WHAT THE EXERCISE ASKS: Drop every image, then reproduce the data exactly as given.

DATA BELOW:
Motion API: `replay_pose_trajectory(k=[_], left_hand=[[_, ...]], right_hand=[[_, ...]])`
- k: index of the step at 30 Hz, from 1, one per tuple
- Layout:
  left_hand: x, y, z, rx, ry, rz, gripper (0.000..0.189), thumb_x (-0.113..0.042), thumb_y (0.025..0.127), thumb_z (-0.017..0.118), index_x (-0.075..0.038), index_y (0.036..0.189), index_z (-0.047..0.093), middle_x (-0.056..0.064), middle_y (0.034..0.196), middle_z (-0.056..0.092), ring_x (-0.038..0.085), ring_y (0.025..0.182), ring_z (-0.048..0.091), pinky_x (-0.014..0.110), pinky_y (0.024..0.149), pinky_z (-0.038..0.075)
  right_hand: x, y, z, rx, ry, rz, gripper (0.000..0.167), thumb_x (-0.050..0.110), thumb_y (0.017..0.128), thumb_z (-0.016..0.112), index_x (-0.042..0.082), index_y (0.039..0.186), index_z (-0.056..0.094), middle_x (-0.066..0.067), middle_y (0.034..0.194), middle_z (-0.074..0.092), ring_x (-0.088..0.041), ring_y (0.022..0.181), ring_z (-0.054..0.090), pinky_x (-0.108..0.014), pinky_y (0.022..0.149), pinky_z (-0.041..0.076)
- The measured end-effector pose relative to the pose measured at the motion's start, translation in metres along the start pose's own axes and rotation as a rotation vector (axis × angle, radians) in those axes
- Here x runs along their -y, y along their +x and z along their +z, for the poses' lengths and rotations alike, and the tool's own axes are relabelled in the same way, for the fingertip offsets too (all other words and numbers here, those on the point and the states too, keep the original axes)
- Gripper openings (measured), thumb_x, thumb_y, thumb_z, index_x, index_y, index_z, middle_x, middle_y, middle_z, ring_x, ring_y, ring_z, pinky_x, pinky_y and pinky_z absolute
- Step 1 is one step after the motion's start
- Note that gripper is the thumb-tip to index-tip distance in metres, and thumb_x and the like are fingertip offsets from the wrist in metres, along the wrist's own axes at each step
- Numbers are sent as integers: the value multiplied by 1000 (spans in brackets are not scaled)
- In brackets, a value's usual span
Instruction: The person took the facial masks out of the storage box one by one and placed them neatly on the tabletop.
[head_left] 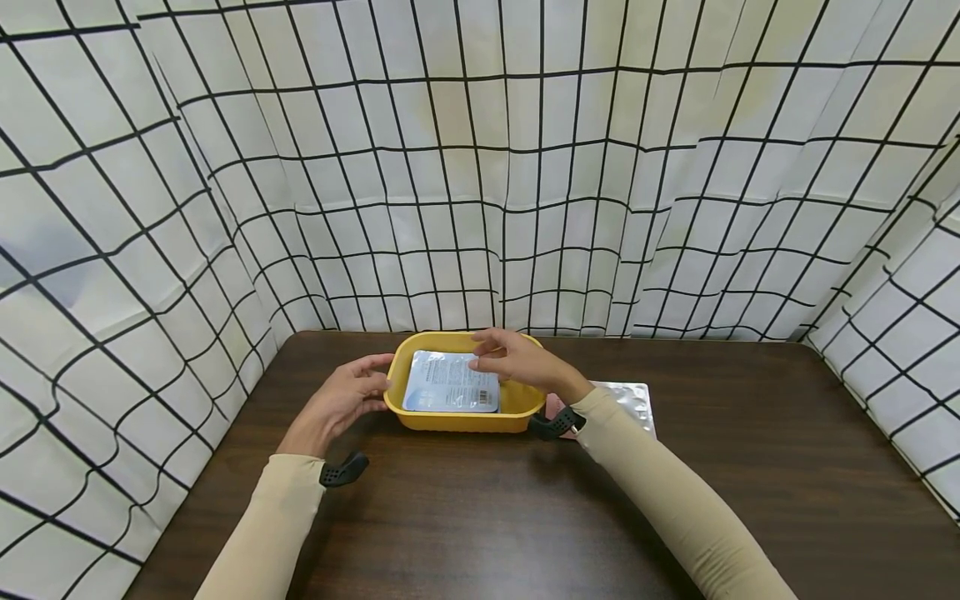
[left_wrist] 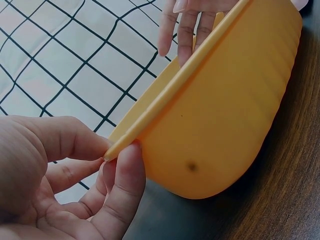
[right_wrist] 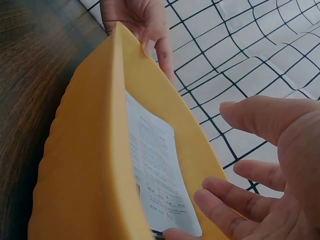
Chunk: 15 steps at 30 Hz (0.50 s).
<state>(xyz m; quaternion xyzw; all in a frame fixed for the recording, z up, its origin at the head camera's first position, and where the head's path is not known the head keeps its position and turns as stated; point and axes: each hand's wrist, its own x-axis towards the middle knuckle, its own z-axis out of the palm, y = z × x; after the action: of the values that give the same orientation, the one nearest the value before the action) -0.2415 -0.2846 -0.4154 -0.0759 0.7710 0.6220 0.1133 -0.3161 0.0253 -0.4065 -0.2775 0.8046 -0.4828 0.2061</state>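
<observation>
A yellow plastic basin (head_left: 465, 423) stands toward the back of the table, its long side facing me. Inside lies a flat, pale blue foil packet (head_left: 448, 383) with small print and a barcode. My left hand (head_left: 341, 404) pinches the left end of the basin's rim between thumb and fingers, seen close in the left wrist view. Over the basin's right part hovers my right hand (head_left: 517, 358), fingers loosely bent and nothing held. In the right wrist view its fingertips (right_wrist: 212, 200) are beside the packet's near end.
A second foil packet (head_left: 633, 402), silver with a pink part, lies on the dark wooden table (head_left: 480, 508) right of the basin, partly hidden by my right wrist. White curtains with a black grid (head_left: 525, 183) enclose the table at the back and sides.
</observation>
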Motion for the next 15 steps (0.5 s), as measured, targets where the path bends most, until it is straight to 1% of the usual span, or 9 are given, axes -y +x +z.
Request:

ANSWER TO THE PROBLEM:
Motion API: `replay_pose_trajectory(k=[_], left_hand=[[_, ...]], right_hand=[[_, ...]])`
- k: index of the step at 30 Hz, from 1, one per tuple
- Layout:
  left_hand: x, y, z, rx, ry, rz, gripper (0.000..0.189), thumb_x (-0.113..0.042), thumb_y (0.025..0.127), thumb_z (-0.017..0.118), index_x (-0.075..0.038), index_y (0.036..0.189), index_z (-0.047..0.093), middle_x (-0.056..0.064), middle_y (0.034..0.196), middle_z (-0.056..0.092), ring_x (-0.038..0.085), ring_y (0.025..0.182), ring_z (-0.048..0.091), pinky_x (-0.014..0.110), pinky_y (0.024..0.149), pinky_z (-0.038..0.075)
  right_hand: x, y, z, rx, ry, rz, gripper (0.000..0.167), thumb_x (-0.050..0.110), thumb_y (0.017..0.128), thumb_z (-0.016..0.112), index_x (-0.042..0.082), index_y (0.039..0.186), index_z (-0.056..0.094), middle_x (-0.066..0.067), middle_y (0.034..0.194), middle_z (-0.074..0.092), ring_x (-0.088..0.041), ring_y (0.022..0.181), ring_z (-0.054..0.090), pinky_x (-0.108..0.014), pinky_y (0.022..0.149), pinky_z (-0.041..0.076)
- The measured end-effector pose relative to the pose measured at the motion's start, translation in metres along the start pose's own axes and rotation as a rotation vector (axis × angle, radians) in those axes
- Here x runs along their -y, y along their +x and z along their +z, for the poses' lengths and rotations alike, and the tool's own axes are relabelled in the same way, for the fingertip offsets too (all other words and numbers here, those on the point and the states too, keep the original axes)
- Gripper openings (measured), thumb_x, thumb_y, thumb_z, index_x, index_y, index_z, middle_x, middle_y, middle_z, ring_x, ring_y, ring_z, pinky_x, pinky_y and pinky_z absolute
- Step 1 is one step after the motion's start
- Note that gripper is the thumb-tip to index-tip distance in metres, and thumb_x and the like are fingertip offsets from the wrist in metres, along the wrist's own axes at each step
- Numbers are sent as integers: the value multiplied by 1000 (spans in brackets are not scaled)
- In brackets, a value's usual span
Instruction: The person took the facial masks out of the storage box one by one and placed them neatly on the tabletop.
[head_left] 
[left_wrist] 
[right_wrist] 
Chunk: 15 steps at 30 Hz (0.50 s).
<state>(xyz m; quaternion xyzw; all in a frame fixed for the recording, z up, its origin at the head camera's first position, and where the head's path is not known the head keeps its position and turns as stated; point and axes: each hand's wrist, its own x-axis towards the middle knuckle, its own z-axis out of the palm, y = z × x; after the action: of the values that give the same orientation, the one nearest the value before the action) -0.2415 -0.2846 -0.4154 -0.0759 0.7710 0.6220 0.1133 -0.3161 0.0253 -0.4065 -0.2775 0.8046 -0.4828 0.2061</state>
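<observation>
A yellow plastic basin (head_left: 465, 423) stands toward the back of the table, its long side facing me. Inside lies a flat, pale blue foil packet (head_left: 448, 383) with small print and a barcode. My left hand (head_left: 341, 404) pinches the left end of the basin's rim between thumb and fingers, seen close in the left wrist view. Over the basin's right part hovers my right hand (head_left: 517, 358), fingers loosely bent and nothing held. In the right wrist view its fingertips (right_wrist: 212, 200) are beside the packet's near end.
A second foil packet (head_left: 633, 402), silver with a pink part, lies on the dark wooden table (head_left: 480, 508) right of the basin, partly hidden by my right wrist. White curtains with a black grid (head_left: 525, 183) enclose the table at the back and sides.
</observation>
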Motion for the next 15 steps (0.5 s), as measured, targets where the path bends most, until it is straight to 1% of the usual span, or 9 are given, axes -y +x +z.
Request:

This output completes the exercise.